Ao zé.

by - dezembro 06, 2012

Zé, faz tempo que não te escrevo. Venho tentando ignorar minhas falhas. Mas Zé, só eu sei como anda difícil. Essa impaciência e essa desorientação têm durado tempo demais. Nada mudou desde a última vez que te escrevi. Aliás, talvez tenham aumentado as pressões em torno de mim.
Um bocado de gente surrando expectativas e decepções na minha cara, Zé. Cobrando e exigindo. E quantos tentam entender?
Tenho passado por uma travessia bastante longa. E agora, depois de tanto tempo, de tanta luta, de tanta prece, parece que menos me reconheço em meu lugar. Me aceito mais, mas não sei o que aceito. Só aceito por preguiça de questionar. E faço o mesmo com um bocado de coisa que me teima em saltar os pensamentos. Eu não era assim, era?
Como eu faço pra mostrar pros outros o que eu também não entendo? Dói aqui, Zé. Do lado esquerdo, bem no canto do peito, e parece que não pára. Queria te dizer que ando reavaliando muita coisa, mas já não sou a mesma menina que acreditava num ano novo completamente diferente e fazia listas cheias de planos e sonhos. Hoje eu sou uma menina bem mais abatida, que sabe e entende menos da vida do que nunca, que se perdeu do lugar que já não tinha, que não sabe nem como continuar esse texto, mas que mostra tudo isso a quase ninguém.
Que saudade de pertencer a algum lugar, Zé. Que saudade de pertencer a alguém, mesmo sabendo que esse alguém não te pertence de volta. Aquelas paixões do passado continuam guardadas, veladas, como tem que ser. Ninguém entenderia. Ninguém entende. Só você.
Você sabe, continuo guardando tudo pra mim, daquele mesmo jeito quieto e solitário. Não quero ser culpada por gostar disso, Zé. É um jeito tão meu. Deixa aqui comigo, colado. Deixa que eu me ajeito, o mundo não precisa ouvir os meus lamentos, tampouco meus risos.
O que levo comigo é o que guardo com amor e fé. É o que trago no terço e na prece, no sorriso e na cabeça. Quem vem comigo, vem certo de que está bem guardado, e com você é assim.

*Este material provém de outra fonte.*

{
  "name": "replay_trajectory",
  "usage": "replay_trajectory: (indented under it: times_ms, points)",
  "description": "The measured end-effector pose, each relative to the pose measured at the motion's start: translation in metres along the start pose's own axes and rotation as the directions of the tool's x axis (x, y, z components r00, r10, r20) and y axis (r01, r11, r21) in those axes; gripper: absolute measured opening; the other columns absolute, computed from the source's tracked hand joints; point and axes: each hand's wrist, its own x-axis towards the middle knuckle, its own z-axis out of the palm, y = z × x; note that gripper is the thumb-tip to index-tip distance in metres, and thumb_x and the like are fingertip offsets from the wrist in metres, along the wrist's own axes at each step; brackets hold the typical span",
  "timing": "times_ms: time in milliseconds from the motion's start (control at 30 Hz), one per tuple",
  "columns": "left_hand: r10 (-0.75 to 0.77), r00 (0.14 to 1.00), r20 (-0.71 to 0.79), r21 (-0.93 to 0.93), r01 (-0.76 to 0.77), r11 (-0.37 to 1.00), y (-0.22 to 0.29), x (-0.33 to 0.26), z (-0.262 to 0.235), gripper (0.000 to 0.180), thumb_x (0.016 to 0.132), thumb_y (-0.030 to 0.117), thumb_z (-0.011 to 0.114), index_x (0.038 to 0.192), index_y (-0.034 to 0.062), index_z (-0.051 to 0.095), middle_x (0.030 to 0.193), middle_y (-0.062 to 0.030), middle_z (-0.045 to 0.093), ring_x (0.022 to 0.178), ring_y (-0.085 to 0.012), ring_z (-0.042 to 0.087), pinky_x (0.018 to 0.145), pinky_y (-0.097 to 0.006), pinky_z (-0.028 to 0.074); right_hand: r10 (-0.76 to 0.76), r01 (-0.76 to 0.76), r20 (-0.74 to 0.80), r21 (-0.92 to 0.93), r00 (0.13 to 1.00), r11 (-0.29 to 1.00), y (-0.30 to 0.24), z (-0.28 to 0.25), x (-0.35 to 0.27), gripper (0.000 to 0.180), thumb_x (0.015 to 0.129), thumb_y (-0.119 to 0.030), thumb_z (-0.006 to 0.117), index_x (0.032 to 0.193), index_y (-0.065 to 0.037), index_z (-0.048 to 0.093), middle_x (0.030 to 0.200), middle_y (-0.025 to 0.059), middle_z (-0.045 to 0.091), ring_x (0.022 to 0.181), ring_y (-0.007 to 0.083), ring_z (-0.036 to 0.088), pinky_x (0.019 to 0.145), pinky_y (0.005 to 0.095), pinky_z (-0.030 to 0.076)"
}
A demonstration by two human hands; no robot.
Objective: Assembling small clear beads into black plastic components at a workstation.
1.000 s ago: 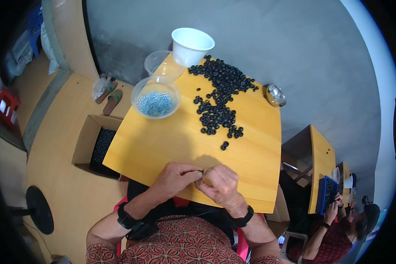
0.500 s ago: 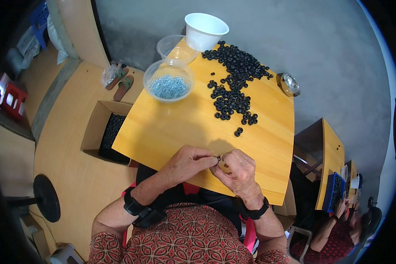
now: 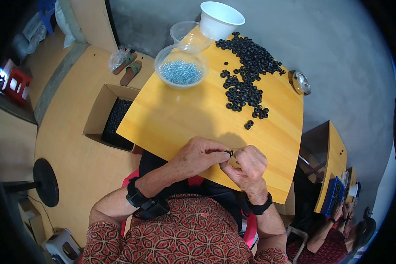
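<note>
My left hand (image 3: 197, 157) is closed in a pinch over the near part of the table. Between its thumb and forefinger is a small black ring-shaped part (image 3: 230, 153). Close against that part is my right hand (image 3: 249, 166), its fingers curled shut; whatever they hold is hidden. Farther off on the table lies a spread of similar black ring-shaped parts (image 3: 246, 93), with a few loose ones nearest my hands. At the far left a clear plastic bowl (image 3: 180, 78) holds many tiny shiny silver-blue beads (image 3: 180, 71).
Behind the bowl stand another clear bowl (image 3: 185, 33) and a white tub (image 3: 221, 20). A shiny metal bowl (image 3: 301, 82) sits at the table's right edge. Left on the floor are a cardboard box (image 3: 99, 112) of black parts and sandals (image 3: 131, 72). Another person (image 3: 323, 237) works at the right.
The whole view has shifted, so the table and its things appear higher and farther right. My hands stay together at the small black part, with little change in their grip.
</note>
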Motion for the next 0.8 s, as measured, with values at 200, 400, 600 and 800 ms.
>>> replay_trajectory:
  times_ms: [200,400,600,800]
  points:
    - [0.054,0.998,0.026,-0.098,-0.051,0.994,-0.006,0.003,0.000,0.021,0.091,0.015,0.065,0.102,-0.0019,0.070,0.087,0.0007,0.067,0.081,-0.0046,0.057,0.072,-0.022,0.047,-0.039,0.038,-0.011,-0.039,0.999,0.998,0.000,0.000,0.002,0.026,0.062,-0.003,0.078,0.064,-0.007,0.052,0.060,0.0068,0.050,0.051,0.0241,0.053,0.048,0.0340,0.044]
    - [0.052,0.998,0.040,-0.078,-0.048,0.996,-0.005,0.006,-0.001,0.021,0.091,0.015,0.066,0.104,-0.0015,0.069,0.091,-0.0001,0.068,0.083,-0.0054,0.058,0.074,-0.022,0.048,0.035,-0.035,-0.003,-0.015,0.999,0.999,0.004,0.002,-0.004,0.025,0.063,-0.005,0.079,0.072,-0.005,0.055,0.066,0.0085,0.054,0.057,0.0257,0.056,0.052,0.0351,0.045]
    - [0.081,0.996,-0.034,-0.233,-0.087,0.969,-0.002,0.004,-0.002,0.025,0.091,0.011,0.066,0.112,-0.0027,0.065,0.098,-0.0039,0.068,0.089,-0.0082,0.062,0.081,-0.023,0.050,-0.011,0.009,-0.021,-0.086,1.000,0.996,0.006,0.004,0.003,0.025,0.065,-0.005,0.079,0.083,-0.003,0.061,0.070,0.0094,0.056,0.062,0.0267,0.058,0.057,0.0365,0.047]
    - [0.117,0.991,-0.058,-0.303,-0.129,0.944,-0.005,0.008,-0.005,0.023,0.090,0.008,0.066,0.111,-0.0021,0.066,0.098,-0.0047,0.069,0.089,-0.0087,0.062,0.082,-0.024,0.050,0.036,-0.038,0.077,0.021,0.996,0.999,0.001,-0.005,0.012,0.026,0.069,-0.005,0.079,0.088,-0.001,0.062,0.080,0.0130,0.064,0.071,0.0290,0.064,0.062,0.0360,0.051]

Continue torcendo pra que eu me acerte com o mundo, Zé. Porque no meu time, você é o único torcedor. Continue pensando em mim com carinho e entendendo essa minha cabeça louca. Continue me guardando aí dentro de você. Qualquer dia eu passo pra me buscar de volta. Agora deixa eu ir que já perdi as contas do tempo. E na minha lenta matemática, refazer tudo vai demorar um pouco. Mas a gente espera, né? Isso nunca foi problema.

Te cuida.
Abraços com cheiro de torradas.
E obrigada por nunca julgar quem eu sou.